Du coup, l'excès de stock en locaux professionnels équivaudrait théoriquement au déficit cumulé d'offre en logements au cours de ces 5 dernières années, disent les auteurs de l'étude. Le résultat est spectaculaire et exprime à lui seul l'importance du gaspillage des ressources foncières et immobilières: le déficit de construction en immobilier résidentiel excèderait 15.000 unités par an soit 150.000 unités depuis 2001 (et plus de 9.000.000 de m² habitables). Le stock total à un an de locaux disponibles de bureaux et d'activités (i.e. le stock de locaux en cours de commercialisation considérés comme étant immédiatement disponibles et de locaux commercialisés qui seront disponibles sous un an) approche aujourd'hui 9.500.000 m² dont plus de la moitié constitue une offre excédentaire représentant un gisement potentiel supérieur à 75.000 équivalents logements ! Du moins si l'on ne tient pas compte des locaux ou terrains qui, de par leur structure ou situation particulière, ne peuvent raisonnablement pas bénéficier d'une transformation ou affectation résidentielle...

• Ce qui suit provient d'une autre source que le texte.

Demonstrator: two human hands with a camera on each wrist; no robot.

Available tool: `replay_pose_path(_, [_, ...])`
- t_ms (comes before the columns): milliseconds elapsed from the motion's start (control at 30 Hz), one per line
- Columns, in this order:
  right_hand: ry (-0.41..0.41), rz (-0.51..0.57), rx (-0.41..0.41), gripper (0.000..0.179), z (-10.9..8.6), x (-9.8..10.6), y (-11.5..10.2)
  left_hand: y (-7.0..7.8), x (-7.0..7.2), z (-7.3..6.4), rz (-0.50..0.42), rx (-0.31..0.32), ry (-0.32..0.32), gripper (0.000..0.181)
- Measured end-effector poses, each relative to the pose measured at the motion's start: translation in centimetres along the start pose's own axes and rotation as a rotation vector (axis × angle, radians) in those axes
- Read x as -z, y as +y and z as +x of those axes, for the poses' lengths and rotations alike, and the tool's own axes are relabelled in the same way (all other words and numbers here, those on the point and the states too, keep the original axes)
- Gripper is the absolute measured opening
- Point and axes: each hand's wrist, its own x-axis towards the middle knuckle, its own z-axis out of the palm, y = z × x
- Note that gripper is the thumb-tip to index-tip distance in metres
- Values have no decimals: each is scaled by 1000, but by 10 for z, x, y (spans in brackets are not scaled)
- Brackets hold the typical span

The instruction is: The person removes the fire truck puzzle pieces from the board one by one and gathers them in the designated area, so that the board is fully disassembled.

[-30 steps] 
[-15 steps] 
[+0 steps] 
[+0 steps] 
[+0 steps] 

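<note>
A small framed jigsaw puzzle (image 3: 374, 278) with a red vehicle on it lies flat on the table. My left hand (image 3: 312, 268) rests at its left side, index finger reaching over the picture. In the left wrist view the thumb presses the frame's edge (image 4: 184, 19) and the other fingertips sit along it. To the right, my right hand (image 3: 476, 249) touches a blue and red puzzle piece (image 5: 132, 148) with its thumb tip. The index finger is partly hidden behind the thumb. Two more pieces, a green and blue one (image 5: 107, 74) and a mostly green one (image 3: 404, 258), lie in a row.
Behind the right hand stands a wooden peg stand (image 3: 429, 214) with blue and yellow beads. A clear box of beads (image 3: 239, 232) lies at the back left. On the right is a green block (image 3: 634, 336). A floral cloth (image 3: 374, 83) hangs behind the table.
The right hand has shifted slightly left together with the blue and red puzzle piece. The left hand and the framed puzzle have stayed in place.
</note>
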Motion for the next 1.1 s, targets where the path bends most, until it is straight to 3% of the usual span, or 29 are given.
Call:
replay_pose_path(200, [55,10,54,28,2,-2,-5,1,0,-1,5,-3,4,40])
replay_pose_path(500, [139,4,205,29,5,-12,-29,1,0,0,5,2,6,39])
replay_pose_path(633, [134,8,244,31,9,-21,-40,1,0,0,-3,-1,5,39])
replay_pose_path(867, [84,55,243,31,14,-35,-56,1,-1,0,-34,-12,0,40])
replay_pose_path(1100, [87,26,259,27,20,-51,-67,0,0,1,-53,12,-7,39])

Le plus dommageable est que cette abondance de bureaux, parce qu'elle s'est faite au détriment du logement, dessert plus qu'elle ne sert le développement de la région capitale : "l'existence et l'aggravation de ce déséquilibre incitent et inciteront de plus en plus d'entreprises nationales et internationales à afficher un moindre intérêt pour l'Ile-de-France en raison des difficultés croissantes rencontrées pour loger leurs salariés, a fortiori à un coût raisonnable", avancent les auteurs. "Ces salariés continueront de subir, en outre, d'importants problèmes de transport. Les mobilités résidentielle et professionnelle seront de plus en plus pénalisées. La dynamique et la fluidité du marché de l'emploi seront davantage affectées. Les ménages eux-mêmes, à la recherche d'une meilleure qualité de vie, moins coûteuse, préfèreront de plus en plus la Province". Et d'ajouter que ces contraintes pèseront nécessairement sur la croissance économique régionale. "D'ailleurs, l'Ile-de-France souffre déjà d'un déficit migratoire concernant la tranche 30-45 ans", remarquent-ils. La situation présente fait également de plus en plus office de repoussoir pour les jeunes actifs dont le pouvoir d'achat ou de louer un logement est limité. "Dans cette optique, la menace d'une fracture économique et sociale avant 2020 apparaît bien réelle" conclut l'étude.
Pour l'éviter, Jean-Michel Ciuch et Evelyne Colombani avancent deux séries de propositions : une "carotte fiscale" avec une exonération partielle ou totale des plus-values immobilières pour la cession de locaux professionnels transformés en habitation, et une incitatation à la modernisation du parc d'immobilier d'entreprise existant grâce notamment à une TVA à 5,5%; et un "bâton", au moyen d'une modification des règles d'urbanisme en faveur de la construction de logements.